Provided records START

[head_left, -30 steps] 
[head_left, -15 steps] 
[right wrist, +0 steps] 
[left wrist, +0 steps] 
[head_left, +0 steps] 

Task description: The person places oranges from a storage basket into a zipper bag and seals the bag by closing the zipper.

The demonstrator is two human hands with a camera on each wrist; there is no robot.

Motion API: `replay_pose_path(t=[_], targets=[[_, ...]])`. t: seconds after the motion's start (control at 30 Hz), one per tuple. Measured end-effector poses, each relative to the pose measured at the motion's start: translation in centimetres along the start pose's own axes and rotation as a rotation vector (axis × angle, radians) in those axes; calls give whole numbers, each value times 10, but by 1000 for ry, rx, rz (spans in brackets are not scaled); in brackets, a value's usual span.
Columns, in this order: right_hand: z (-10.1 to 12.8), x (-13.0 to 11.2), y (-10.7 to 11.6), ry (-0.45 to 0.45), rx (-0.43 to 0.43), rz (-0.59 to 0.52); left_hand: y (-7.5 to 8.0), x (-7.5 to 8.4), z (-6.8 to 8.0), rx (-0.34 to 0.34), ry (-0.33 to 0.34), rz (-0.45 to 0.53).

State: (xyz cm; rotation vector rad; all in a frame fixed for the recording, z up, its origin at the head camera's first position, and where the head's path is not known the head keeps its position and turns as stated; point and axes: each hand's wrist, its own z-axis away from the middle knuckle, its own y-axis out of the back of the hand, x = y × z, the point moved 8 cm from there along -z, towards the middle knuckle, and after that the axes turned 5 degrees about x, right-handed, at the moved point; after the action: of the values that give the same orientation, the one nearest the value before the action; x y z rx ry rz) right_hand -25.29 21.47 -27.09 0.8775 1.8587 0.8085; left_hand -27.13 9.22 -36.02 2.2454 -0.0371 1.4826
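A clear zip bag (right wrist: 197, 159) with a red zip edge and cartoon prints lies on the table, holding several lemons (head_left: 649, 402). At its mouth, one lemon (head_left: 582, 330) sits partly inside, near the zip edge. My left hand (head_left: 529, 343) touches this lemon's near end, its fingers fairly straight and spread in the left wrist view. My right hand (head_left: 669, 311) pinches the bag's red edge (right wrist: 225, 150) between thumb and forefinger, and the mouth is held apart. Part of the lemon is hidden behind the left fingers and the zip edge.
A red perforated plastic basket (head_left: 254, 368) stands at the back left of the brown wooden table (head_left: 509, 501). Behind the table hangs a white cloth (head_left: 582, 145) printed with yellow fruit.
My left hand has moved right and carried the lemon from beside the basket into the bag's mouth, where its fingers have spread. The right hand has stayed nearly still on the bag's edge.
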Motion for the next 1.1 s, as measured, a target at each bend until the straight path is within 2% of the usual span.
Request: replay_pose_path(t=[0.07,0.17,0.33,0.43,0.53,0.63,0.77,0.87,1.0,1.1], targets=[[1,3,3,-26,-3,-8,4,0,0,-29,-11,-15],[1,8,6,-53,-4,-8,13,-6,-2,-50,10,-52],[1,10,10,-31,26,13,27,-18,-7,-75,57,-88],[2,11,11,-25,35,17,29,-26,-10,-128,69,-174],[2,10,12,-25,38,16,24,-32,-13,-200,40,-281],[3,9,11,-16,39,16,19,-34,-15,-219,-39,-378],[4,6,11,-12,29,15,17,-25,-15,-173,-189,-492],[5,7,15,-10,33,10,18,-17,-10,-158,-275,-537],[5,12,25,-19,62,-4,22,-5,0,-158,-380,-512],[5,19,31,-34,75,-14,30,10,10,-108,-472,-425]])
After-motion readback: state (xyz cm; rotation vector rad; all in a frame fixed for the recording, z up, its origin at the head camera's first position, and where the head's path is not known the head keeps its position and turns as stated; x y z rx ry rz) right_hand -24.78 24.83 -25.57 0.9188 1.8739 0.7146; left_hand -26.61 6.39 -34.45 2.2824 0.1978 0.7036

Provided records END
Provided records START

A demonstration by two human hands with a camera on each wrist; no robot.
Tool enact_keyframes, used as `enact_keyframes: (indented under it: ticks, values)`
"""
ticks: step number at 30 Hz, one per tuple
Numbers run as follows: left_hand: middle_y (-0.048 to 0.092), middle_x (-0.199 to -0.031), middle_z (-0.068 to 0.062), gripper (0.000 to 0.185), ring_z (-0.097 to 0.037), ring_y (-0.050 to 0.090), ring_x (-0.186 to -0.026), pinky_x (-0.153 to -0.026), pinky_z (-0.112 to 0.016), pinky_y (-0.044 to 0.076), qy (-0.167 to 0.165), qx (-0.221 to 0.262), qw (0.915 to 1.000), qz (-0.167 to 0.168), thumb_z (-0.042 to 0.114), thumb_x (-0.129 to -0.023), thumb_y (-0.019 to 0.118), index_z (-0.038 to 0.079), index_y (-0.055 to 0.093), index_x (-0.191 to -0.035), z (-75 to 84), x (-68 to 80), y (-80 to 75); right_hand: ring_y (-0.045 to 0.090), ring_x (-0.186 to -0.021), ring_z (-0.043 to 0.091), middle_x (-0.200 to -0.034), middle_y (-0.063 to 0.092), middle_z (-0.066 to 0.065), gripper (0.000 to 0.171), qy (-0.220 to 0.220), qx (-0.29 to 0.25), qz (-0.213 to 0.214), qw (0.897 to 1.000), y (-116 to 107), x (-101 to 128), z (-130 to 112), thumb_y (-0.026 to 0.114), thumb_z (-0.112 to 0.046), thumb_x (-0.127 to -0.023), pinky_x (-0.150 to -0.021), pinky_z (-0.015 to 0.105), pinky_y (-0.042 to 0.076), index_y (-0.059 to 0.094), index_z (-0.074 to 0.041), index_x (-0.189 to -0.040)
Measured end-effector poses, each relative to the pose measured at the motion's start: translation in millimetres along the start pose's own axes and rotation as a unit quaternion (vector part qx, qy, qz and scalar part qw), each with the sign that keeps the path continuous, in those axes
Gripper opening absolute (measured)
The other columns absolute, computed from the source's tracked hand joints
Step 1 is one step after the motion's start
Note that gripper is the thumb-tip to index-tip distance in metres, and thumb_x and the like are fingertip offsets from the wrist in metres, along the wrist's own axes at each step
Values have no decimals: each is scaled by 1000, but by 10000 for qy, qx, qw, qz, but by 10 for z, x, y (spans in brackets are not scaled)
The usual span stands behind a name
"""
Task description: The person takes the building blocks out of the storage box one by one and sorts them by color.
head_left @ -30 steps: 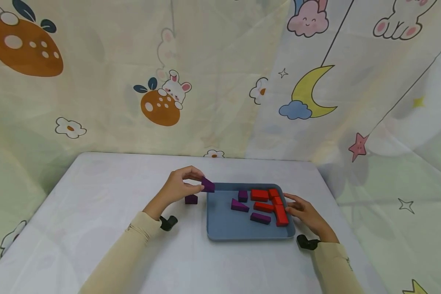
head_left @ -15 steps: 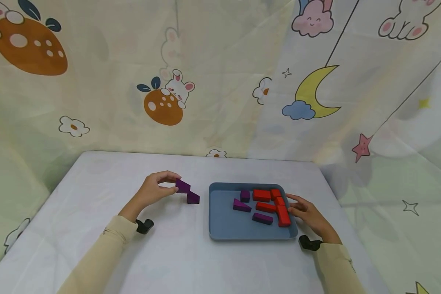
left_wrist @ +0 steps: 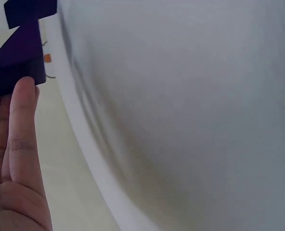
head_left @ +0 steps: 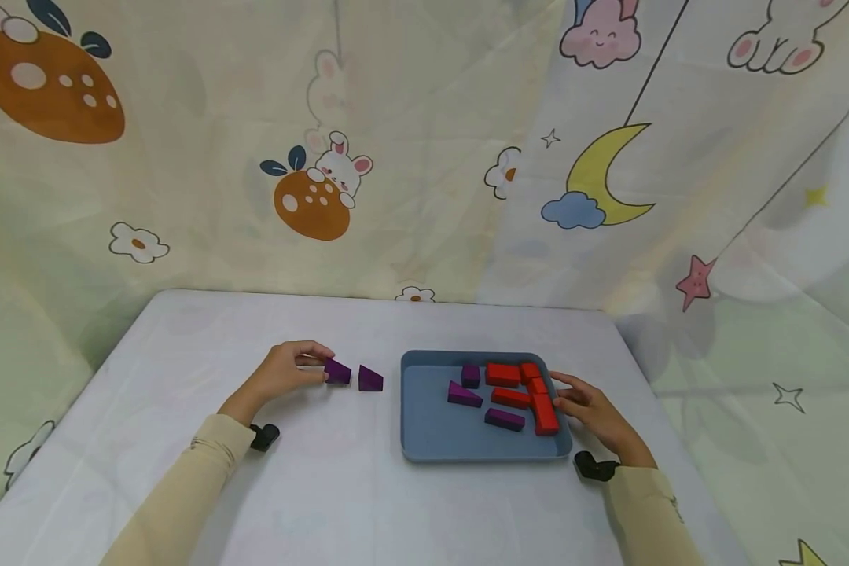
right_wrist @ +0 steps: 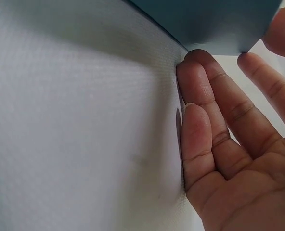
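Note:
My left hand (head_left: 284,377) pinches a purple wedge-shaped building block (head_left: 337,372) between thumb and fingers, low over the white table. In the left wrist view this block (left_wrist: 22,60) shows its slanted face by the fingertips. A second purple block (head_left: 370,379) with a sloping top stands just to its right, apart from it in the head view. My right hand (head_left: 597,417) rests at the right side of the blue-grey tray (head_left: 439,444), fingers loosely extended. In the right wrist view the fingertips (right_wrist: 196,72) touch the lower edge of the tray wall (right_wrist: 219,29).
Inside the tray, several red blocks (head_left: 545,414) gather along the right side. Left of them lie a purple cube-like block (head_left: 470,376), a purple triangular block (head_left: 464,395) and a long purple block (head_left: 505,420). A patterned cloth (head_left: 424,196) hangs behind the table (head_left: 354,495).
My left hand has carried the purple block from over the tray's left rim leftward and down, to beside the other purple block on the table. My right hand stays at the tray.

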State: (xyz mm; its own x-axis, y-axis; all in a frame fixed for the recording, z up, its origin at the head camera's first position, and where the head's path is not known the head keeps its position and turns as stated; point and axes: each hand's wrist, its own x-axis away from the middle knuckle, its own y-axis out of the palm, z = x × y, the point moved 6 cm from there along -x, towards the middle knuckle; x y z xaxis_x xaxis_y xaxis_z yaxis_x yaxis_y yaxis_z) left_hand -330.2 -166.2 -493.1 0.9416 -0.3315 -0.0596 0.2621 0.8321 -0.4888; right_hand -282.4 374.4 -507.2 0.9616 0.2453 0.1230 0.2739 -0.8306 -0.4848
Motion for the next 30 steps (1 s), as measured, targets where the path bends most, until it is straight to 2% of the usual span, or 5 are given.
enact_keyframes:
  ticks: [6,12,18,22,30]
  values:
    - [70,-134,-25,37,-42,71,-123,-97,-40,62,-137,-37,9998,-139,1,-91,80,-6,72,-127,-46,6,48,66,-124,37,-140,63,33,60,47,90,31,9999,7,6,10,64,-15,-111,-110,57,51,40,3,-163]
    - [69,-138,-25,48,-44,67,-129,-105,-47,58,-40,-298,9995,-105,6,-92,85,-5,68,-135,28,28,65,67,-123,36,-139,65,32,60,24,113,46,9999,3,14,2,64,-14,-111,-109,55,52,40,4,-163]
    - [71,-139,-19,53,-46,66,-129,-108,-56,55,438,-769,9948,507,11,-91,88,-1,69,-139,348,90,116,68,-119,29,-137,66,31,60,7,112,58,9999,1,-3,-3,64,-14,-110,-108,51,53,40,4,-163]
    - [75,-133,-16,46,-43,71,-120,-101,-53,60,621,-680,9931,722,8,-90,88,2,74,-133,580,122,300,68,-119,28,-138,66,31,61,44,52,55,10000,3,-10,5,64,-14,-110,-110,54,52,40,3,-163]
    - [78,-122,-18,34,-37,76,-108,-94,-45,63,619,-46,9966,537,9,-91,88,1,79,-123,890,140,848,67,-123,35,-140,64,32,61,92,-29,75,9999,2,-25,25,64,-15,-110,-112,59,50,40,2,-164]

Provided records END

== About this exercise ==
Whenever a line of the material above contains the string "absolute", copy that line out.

== Your response ==
Gripper opening absolute (measured)
The other columns absolute, computed from the source's tracked hand joints

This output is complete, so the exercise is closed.